* **How to complete this task**: Each record below needs to be reproduced precisely, though not its pictures.
(Exercise data begins)
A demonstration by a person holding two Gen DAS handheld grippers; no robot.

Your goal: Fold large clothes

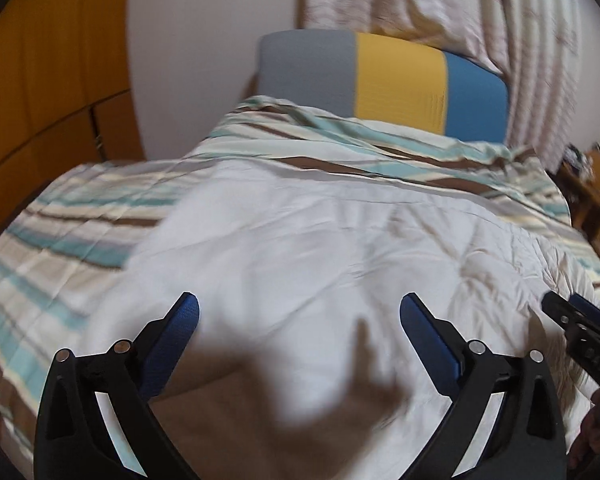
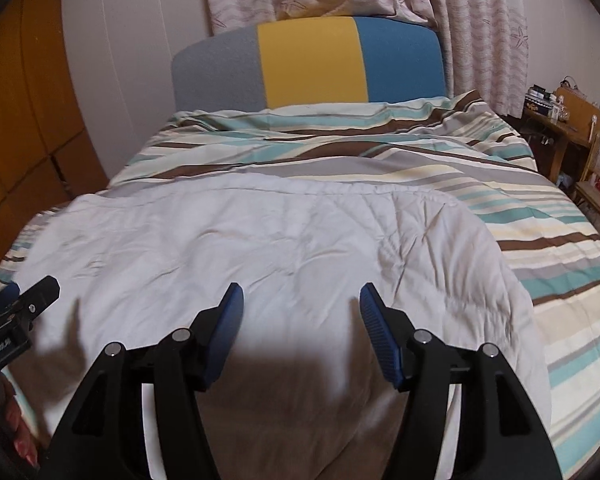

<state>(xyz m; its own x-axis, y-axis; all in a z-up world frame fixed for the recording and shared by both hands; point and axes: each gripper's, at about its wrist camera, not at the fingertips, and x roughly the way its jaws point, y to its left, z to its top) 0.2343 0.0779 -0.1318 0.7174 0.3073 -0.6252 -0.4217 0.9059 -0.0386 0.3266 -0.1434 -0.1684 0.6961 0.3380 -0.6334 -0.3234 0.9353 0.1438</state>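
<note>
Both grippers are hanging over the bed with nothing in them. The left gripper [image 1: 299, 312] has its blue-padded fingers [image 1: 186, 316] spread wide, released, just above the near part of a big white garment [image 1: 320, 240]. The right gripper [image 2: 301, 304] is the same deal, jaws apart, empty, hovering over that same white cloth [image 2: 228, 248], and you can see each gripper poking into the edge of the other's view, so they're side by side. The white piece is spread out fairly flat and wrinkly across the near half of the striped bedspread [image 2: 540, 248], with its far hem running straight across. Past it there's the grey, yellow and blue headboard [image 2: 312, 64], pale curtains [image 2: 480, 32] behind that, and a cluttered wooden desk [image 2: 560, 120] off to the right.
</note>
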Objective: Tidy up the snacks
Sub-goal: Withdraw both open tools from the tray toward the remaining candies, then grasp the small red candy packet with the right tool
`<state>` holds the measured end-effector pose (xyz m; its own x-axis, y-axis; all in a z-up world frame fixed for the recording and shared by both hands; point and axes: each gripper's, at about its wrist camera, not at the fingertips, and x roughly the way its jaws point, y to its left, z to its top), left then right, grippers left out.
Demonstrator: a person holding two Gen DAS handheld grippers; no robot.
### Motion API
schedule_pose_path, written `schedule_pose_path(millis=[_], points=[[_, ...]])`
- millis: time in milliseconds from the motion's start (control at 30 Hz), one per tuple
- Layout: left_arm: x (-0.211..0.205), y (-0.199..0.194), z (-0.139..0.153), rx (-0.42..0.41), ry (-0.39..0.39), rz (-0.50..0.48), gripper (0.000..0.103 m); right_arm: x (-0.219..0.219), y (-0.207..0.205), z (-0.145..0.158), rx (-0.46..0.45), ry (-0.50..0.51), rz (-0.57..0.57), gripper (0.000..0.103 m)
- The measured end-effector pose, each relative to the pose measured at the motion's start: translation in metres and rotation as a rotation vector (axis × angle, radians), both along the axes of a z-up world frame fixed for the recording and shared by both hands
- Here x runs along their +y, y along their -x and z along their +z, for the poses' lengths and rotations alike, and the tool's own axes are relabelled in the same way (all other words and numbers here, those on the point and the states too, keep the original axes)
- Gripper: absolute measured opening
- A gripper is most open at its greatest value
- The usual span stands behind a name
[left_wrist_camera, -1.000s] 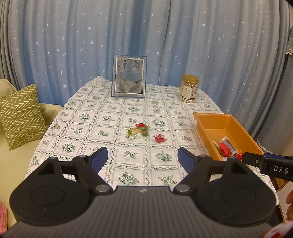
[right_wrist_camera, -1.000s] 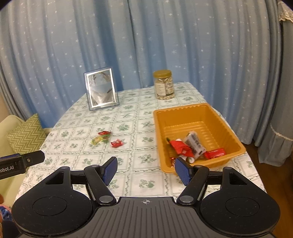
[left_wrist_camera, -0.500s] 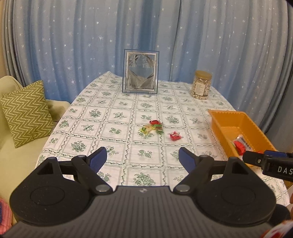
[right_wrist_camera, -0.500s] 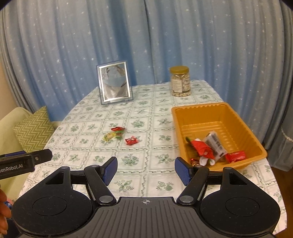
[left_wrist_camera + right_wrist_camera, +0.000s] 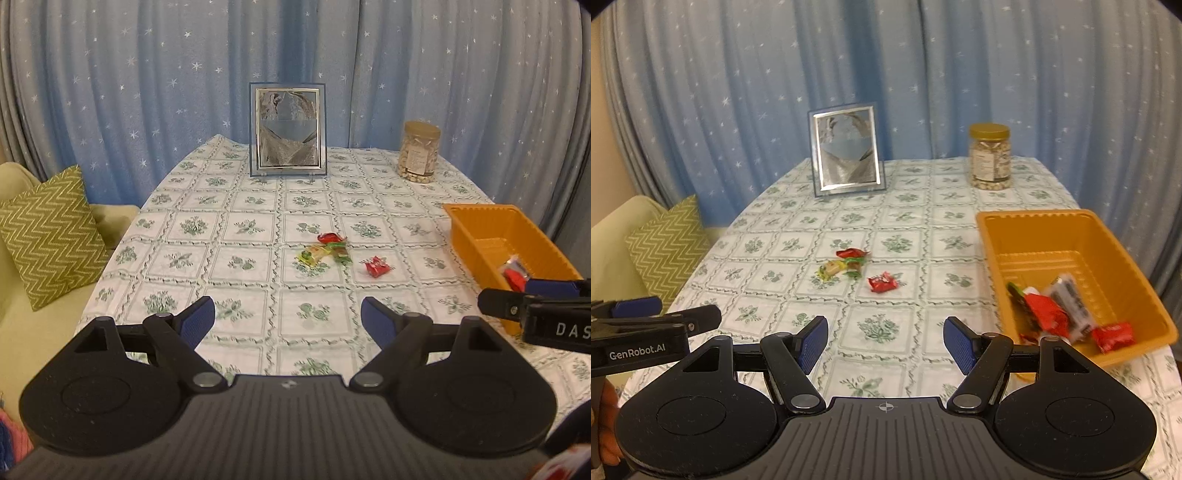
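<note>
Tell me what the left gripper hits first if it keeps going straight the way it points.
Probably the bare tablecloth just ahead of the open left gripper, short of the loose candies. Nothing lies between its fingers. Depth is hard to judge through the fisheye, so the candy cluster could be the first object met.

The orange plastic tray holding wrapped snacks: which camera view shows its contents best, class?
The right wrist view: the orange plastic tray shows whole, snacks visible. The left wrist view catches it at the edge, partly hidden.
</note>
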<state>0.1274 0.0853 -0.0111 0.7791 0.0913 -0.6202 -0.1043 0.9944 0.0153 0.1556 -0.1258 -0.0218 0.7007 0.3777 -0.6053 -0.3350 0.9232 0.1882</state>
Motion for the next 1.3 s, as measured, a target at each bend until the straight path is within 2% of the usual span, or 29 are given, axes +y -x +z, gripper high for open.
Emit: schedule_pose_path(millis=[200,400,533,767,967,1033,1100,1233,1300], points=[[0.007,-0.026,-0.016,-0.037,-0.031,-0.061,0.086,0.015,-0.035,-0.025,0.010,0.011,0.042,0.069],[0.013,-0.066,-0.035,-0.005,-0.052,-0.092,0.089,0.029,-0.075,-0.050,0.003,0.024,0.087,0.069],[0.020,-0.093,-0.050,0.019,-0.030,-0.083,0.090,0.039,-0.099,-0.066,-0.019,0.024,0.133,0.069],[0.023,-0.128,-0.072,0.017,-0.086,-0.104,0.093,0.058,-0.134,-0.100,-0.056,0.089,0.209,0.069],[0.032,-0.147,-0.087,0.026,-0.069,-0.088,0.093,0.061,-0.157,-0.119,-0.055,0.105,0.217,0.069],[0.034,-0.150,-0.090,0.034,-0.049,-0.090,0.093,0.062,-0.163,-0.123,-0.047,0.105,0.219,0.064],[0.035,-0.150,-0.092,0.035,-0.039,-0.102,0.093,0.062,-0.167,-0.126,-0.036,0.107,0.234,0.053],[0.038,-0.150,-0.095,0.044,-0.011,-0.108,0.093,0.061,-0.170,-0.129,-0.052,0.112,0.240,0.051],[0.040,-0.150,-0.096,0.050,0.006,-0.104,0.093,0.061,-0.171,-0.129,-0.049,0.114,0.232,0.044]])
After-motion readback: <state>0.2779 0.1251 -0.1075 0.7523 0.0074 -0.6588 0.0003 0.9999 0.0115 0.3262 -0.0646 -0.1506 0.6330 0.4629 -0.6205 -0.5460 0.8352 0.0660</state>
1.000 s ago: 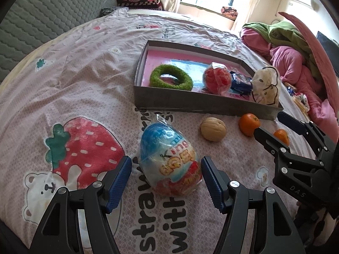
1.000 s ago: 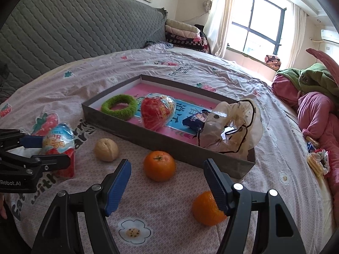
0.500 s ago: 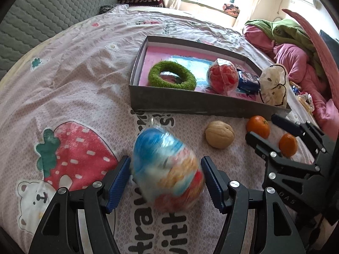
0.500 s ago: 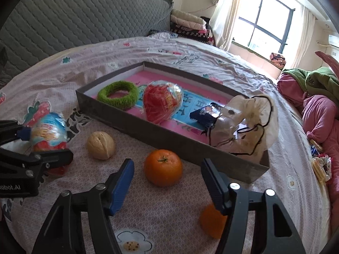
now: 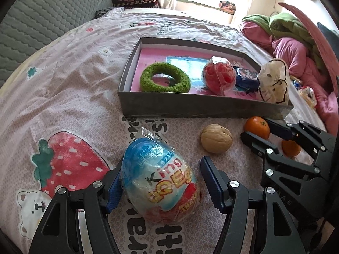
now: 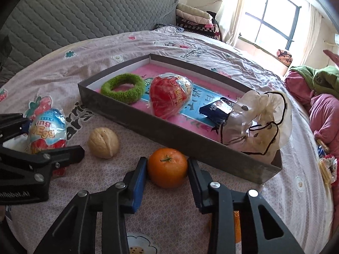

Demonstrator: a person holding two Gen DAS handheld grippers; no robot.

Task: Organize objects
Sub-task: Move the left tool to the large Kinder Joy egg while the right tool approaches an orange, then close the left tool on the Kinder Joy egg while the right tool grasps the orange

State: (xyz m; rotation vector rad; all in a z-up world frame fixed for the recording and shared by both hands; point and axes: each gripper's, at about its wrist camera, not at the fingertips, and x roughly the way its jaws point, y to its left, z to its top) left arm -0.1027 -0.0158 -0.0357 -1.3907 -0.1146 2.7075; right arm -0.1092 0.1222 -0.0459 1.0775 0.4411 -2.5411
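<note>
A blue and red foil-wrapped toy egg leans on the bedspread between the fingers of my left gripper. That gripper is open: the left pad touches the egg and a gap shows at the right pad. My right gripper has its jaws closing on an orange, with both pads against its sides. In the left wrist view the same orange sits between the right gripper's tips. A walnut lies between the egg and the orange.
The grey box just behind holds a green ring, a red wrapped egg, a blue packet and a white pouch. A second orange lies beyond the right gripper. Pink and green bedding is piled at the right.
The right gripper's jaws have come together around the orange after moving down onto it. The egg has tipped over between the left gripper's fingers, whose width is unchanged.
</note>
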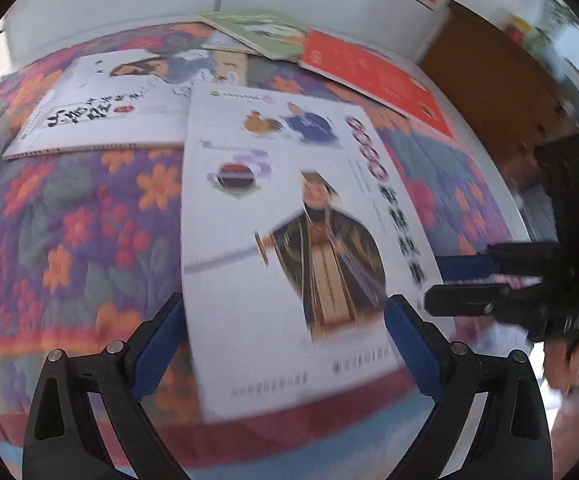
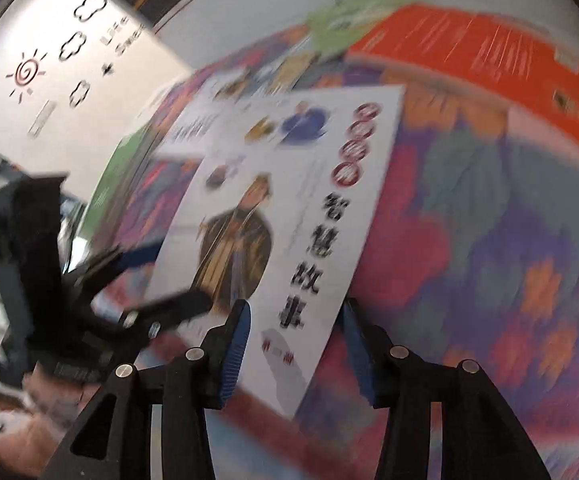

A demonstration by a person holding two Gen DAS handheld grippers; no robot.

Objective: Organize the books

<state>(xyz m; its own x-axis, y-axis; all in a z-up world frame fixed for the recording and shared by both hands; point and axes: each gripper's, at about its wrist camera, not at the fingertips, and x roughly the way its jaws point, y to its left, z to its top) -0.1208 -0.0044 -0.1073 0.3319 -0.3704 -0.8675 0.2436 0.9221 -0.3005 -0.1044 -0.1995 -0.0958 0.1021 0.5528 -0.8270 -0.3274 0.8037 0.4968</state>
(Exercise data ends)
* **Exercise result**:
A demonstration by a person holding two Gen DAS handheld grippers; no robot.

Your goal: Fold large clothes


<state>(xyz m; its own x-axis, y-axis; all in a z-up world frame fixed for the recording and shared by both hands; point and axes: each gripper's, at about its wrist camera, not at the fingertips, and x roughly the way its jaws point, y to its left, z to its top) 0.2343 0.0779 -0.1318 0.7174 0.3073 -0.6252 -0.4217 0.9059 -0.0386 0.3266 -0.1434 -0.1684 0.6961 0.3380 -0.6334 -0.3234 0.9353 0.1438</state>
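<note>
Both grippers are hanging over the bed with nothing in them. The left gripper [image 1: 299, 312] has its blue-padded fingers [image 1: 186, 316] spread wide, released, just above the near part of a big white garment [image 1: 320, 240]. The right gripper [image 2: 301, 304] is the same deal, jaws apart, empty, hovering over that same white cloth [image 2: 228, 248], and you can see each gripper poking into the edge of the other's view, so they're side by side. The white piece is spread out fairly flat and wrinkly across the near half of the striped bedspread [image 2: 540, 248], with its far hem running straight across. Past it there's the grey, yellow and blue headboard [image 2: 312, 64], pale curtains [image 2: 480, 32] behind that, and a cluttered wooden desk [image 2: 560, 120] off to the right.
</note>
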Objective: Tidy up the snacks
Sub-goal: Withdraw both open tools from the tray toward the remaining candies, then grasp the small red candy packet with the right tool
`<state>` holds the measured end-effector pose (xyz m; its own x-axis, y-axis; all in a z-up world frame fixed for the recording and shared by both hands; point and axes: each gripper's, at about its wrist camera, not at the fingertips, and x roughly the way its jaws point, y to its left, z to its top), left then right, grippers left out.
Demonstrator: a person holding two Gen DAS handheld grippers; no robot.
### Motion API
schedule_pose_path, written `schedule_pose_path(millis=[_], points=[[_, ...]])`
- millis: time in milliseconds from the motion's start (control at 30 Hz), one per tuple
- Layout: left_arm: x (-0.211..0.205), y (-0.199..0.194), z (-0.139..0.153), rx (-0.42..0.41), ry (-0.39..0.39), rz (-0.50..0.48), gripper (0.000..0.103 m); right_arm: x (-0.219..0.219), y (-0.207..0.205), z (-0.145..0.158), rx (-0.46..0.45), ry (-0.50..0.51), rz (-0.57..0.57), gripper (0.000..0.103 m)
- The measured end-effector pose, each relative to the pose measured at the motion's start: translation in metres and rotation as a rotation vector (axis × angle, radians), both along the axes of a z-up world frame fixed for the recording and shared by both hands
- Here x runs along their +y, y along their -x and z along their +z, for the poses' lengths and rotations alike, and the tool's own axes are relabelled in the same way (all other words and numbers here, those on the point and the states too, keep the original axes)
- Gripper: absolute measured opening
- A gripper is most open at its greatest value
- The usual span stands behind a name
[left_wrist_camera, -1.000s] 
[right_wrist_camera, -1.000s] 
[left_wrist_camera, -0.500s] 
[right_wrist_camera, -0.500s] 
[left_wrist_camera + right_wrist_camera, +0.000s] 
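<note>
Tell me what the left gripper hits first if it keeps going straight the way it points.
Probably the bare tablecloth just ahead of the open left gripper, short of the loose candies. Nothing lies between its fingers. Depth is hard to judge through the fisheye, so the candy cluster could be the first object met.

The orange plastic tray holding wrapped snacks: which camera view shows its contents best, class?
The right wrist view: the orange plastic tray shows whole, snacks visible. The left wrist view catches it at the edge, partly hidden.
</note>
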<state>0.1274 0.0853 -0.0111 0.7791 0.0913 -0.6202 -0.1043 0.9944 0.0153 0.1556 -0.1258 -0.0218 0.7007 0.3777 -0.6053 -0.3350 0.9232 0.1882</state>
Motion for the next 1.3 s, as measured, a target at each bend until the straight path is within 2% of the usual span, or 29 are given, axes +y -x +z, gripper high for open.
Emit: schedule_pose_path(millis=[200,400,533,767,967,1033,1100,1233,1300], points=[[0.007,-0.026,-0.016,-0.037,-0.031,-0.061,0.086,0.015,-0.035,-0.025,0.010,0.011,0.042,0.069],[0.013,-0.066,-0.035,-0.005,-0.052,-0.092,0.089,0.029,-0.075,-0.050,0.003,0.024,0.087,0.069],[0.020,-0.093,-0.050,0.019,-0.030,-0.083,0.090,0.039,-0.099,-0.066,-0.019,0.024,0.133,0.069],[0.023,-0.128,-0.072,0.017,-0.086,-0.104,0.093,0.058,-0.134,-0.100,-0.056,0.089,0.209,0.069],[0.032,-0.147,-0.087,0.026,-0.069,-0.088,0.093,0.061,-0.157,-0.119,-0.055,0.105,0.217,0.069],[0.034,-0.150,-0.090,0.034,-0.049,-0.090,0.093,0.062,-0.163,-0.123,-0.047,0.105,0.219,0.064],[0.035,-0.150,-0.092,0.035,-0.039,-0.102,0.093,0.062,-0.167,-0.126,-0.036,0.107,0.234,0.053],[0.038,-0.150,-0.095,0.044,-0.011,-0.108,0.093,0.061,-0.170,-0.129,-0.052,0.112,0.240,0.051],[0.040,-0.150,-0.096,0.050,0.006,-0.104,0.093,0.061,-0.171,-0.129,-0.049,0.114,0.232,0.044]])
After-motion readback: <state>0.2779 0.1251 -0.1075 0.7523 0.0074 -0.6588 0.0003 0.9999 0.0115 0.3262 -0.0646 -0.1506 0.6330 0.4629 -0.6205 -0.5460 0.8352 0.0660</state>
1.000 s ago: 
1.000 s ago: 
0.500 s ago: 
0.500 s ago: 
now: 
now: 

Demonstrator: a person holding two Gen DAS handheld grippers; no robot.

Task: Organize objects
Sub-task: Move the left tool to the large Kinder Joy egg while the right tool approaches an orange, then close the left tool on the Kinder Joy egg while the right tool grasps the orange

State: (xyz m; rotation vector rad; all in a z-up world frame fixed for the recording and shared by both hands; point and axes: each gripper's, at about its wrist camera, not at the fingertips, and x roughly the way its jaws point, y to its left, z to its top) left arm -0.1027 -0.0158 -0.0357 -1.3907 -0.1146 2.7075; right arm -0.1092 0.1222 -0.0459 1.0775 0.4411 -2.5411
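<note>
A blue and red foil-wrapped toy egg leans on the bedspread between the fingers of my left gripper. That gripper is open: the left pad touches the egg and a gap shows at the right pad. My right gripper has its jaws closing on an orange, with both pads against its sides. In the left wrist view the same orange sits between the right gripper's tips. A walnut lies between the egg and the orange.
The grey box just behind holds a green ring, a red wrapped egg, a blue packet and a white pouch. A second orange lies beyond the right gripper. Pink and green bedding is piled at the right.
The right gripper's jaws have come together around the orange after moving down onto it. The egg has tipped over between the left gripper's fingers, whose width is unchanged.
</note>
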
A demonstration by a person holding two Gen DAS handheld grippers; no robot.

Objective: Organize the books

<state>(xyz m; its own x-axis, y-axis; all in a z-up world frame fixed for the recording and shared by both hands; point and axes: each gripper's, at about its wrist camera, not at the fingertips, and x roughly the way its jaws point, y to its left, z to its top) -0.1208 -0.0044 -0.1073 0.3319 -0.3704 -0.8675 0.2436 0.9221 -0.3005 -0.1044 -0.1995 -0.0958 0.1021 0.5528 -0.8270 -0.3274 0.8037 0.4968</state>

There is no more to the output.